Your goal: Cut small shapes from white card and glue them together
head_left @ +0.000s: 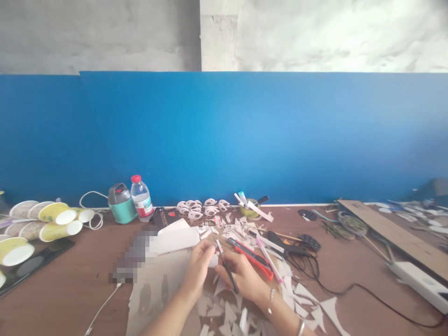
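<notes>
A: State of each grip?

B: The left hand [201, 260] is pinched narrow on a small white piece [213, 261]. The right hand [244, 275] holds a slim black tool [229, 270] pen-fashion, its pale tip slanting toward eleven o'clock.

A: Position of the piece?

B: Between the hands, over the table [87, 298]. From there, white cut-outs [192, 214] lie toward twelve o'clock, white scraps [229, 313] toward six. A red cutter [252, 259] sits just beside the right hand, at one.

A: Step in hand?

B: Judged to be close work on that piece. Whether tip meets piece, I cannot confirm from here.

A: Next move calls for?

B: In my judgement, a firm left pinch, short controlled strokes, and the tip clear of the fingers.
</notes>
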Action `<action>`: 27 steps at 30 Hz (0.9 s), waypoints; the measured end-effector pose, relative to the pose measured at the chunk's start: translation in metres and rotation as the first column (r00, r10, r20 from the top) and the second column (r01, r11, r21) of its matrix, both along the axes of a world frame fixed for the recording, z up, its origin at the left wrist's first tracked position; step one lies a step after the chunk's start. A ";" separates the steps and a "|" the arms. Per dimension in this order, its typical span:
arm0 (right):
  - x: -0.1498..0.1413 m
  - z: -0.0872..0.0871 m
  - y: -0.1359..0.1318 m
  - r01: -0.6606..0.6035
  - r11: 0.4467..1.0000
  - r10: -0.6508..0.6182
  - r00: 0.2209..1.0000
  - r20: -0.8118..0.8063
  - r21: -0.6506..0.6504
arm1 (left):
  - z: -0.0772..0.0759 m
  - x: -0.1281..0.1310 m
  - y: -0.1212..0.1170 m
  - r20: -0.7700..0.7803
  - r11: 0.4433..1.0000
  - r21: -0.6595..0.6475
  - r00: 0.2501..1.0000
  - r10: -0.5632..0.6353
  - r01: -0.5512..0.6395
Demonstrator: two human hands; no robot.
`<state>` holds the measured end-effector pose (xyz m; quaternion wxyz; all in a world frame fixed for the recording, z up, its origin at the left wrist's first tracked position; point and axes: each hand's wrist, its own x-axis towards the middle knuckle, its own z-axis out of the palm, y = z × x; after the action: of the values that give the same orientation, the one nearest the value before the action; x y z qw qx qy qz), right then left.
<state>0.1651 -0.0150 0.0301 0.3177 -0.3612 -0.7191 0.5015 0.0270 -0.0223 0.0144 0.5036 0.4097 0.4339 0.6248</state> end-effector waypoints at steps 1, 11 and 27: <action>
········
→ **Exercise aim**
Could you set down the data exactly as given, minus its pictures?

→ **Output for this task**
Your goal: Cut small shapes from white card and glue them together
head_left @ +0.000s: 
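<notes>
A: State of each grip?

B: The left hand [201, 260] is pinched narrow on a small white piece [213, 261]. The right hand [244, 275] holds a slim black tool [229, 270] pen-fashion, its pale tip slanting toward eleven o'clock.

A: Position of the piece?

B: Between the hands, over the table [87, 298]. From there, white cut-outs [192, 214] lie toward twelve o'clock, white scraps [229, 313] toward six. A red cutter [252, 259] sits just beside the right hand, at one.

A: Step in hand?

B: Judged to be close work on that piece. Whether tip meets piece, I cannot confirm from here.

A: Next move calls for?

B: In my judgement, a firm left pinch, short controlled strokes, and the tip clear of the fingers.
</notes>
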Action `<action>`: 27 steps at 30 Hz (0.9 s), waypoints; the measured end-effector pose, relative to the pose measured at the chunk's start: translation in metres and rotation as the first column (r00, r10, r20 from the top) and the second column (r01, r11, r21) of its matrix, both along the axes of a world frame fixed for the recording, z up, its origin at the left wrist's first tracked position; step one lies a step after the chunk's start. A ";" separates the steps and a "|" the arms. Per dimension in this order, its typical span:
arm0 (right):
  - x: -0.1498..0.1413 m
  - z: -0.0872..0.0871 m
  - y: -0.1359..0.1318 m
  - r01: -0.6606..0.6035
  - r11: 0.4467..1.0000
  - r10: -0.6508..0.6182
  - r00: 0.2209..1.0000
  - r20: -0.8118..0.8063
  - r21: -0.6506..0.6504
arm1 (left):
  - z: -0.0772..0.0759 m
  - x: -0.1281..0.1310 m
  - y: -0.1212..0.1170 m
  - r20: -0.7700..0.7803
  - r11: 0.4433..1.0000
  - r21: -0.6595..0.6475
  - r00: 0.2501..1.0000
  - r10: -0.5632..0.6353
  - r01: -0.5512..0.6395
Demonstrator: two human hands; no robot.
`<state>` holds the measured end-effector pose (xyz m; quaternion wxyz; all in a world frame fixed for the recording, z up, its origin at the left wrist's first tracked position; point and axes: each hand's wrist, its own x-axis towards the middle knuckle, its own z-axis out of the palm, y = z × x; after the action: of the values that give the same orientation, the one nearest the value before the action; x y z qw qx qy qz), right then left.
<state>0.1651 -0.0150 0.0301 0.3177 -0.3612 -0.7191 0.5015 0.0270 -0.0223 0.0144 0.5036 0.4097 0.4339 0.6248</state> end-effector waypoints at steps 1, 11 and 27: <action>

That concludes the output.